* PROBLEM TO SOLVE *
Provide an exact copy of the data, excluding the images.
----
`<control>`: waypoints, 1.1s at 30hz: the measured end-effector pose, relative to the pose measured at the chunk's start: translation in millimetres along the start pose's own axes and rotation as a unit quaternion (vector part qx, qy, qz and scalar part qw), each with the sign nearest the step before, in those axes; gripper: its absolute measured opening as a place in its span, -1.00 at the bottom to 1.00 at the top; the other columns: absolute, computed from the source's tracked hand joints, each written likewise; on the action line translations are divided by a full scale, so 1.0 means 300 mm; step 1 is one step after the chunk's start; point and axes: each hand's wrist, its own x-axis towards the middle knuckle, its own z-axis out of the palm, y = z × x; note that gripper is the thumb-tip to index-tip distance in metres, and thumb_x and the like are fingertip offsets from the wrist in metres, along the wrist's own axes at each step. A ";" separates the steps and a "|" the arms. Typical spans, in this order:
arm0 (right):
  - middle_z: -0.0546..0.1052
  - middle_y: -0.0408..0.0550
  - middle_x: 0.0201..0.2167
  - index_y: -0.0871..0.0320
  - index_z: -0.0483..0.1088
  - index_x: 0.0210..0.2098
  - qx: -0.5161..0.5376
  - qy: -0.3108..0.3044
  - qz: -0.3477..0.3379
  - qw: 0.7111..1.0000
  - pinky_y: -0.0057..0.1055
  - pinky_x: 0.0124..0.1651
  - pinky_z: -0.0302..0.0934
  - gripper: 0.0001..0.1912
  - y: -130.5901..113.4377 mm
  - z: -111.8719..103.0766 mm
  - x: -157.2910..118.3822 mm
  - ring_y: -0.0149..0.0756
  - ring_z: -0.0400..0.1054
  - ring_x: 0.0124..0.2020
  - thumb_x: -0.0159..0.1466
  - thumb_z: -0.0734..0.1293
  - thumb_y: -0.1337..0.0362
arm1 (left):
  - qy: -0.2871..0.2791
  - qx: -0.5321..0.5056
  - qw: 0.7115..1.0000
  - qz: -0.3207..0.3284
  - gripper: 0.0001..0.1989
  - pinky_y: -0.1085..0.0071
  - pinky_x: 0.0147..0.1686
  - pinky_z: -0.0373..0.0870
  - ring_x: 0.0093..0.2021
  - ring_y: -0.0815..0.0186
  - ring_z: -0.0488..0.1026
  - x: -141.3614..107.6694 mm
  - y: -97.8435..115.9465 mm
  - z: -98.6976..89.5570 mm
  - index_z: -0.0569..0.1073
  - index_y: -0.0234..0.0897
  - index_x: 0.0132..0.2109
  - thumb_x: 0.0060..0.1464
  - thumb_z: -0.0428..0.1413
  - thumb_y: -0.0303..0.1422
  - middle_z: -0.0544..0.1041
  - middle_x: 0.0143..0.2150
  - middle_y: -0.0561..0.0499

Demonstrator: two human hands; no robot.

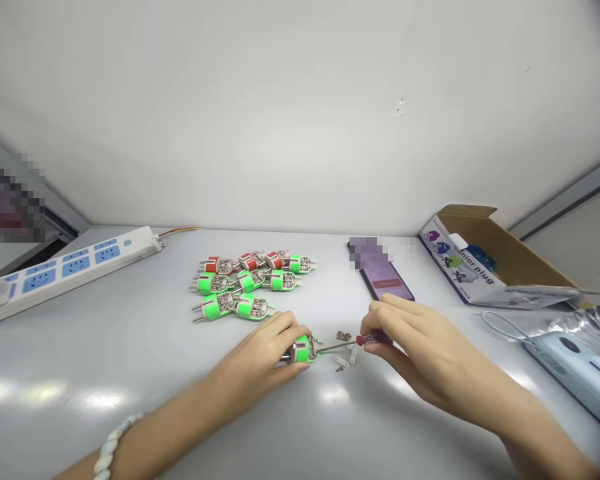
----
* RESPONSE TO THIS EXERCISE *
`<control>`: waypoints, 1.1s at 30hz: the measured end-effector pose, relative to the pose measured at the chunk's start: translation in millimetres along the start pose's own axes and rotation as a unit quaternion (vector part qx, qy, qz and scalar part qw), each with the sign nearest the step before, in those axes; gripper: its absolute measured opening as a place in its span, -1.00 at the bottom to 1.00 at the top; the other columns: absolute, computed from the source's tracked hand joints, each written likewise; on the action line translations are divided by a full scale, so 1.0 means 300 mm; step 1 is one step after the chunk's start; point and axes: each hand's wrist, its own x-axis towards the middle knuckle, its own z-axis out of the palm, y = z × x; note that gripper is the thumb-tip to index-tip distance in metres, and thumb_x and the like are fingertip offsets from the wrist in metres, along the wrist's own axes at each step. A ";" separates the steps and a "|" the arms. Typical spans, in this order:
arm0 (right):
  - middle_z: -0.0546..0.1052
  - middle_y: -0.0408..0.0550
  - middle_x: 0.0201..0.2167
  - index_y: -0.0871..0.0320
  - index_z: -0.0483..0.1088
  - index_x: 0.0210..0.2098
  - qx: -0.5161..0.5376
  - qy: -0.3108..0.3044
  - qz: -0.3477..0.3379
  - qw: 0.7111..1.0000
  - pinky_y: -0.0057..0.1055
  - pinky_x: 0.0124..0.1651
  - pinky_z: -0.0302..0.0934
  - gripper: 0.0001..0.1912
  - y: -130.5901..113.4377 mm
  - z: -111.8719..103.0766 mm
  - x: -157.2910..118.3822 mm
  - ring_y: -0.0149..0.0756
  - ring_z: -0.0400..0.1054
  - ring_x: 0.0124..0.2020
  - thumb_x: -0.0159..0.1466
  - thumb_z: -0.0734..0.1293
  - thumb_y: -0.1337..0.0362
arm1 (left):
  - qy: -0.2871..0.2791
  - qx: -0.5321..0.5056
  - qw: 0.7115..1.0000
  - qz: -0.3207..0.3284
  - gripper: 0.0001..0.1989
  - pinky_y: -0.1085..0.0071
  - pinky_x: 0.0147..0.1686
  - pinky_z: -0.0373..0.0870
  - ring_x: 0.0093..0.2021
  - ring_y: -0.0815..0.0186
  - ring_z: -0.0488..0.1026
  - x: -141.3614..107.6694 mm
  - y: -97.8435..115.9465 mm
  - z: -98.6976..89.5570 mm
  - index_z: -0.0569..0.1073
  - index_y: -0.0234..0.0897
  - index_x: 0.0132..0.2109
  - thumb_x: 0.0060..0.1464
  - thumb_z: -0.0428..0.1413
  - thumb_y: -0.0303..0.1422
  - middle_z: -0.0544..0.1041
  - middle_x: 0.0143..0.2150
  - middle_y: -0.0561..0.0499

Demonstrator: two human hands; no robot.

The exercise has nothing more to it.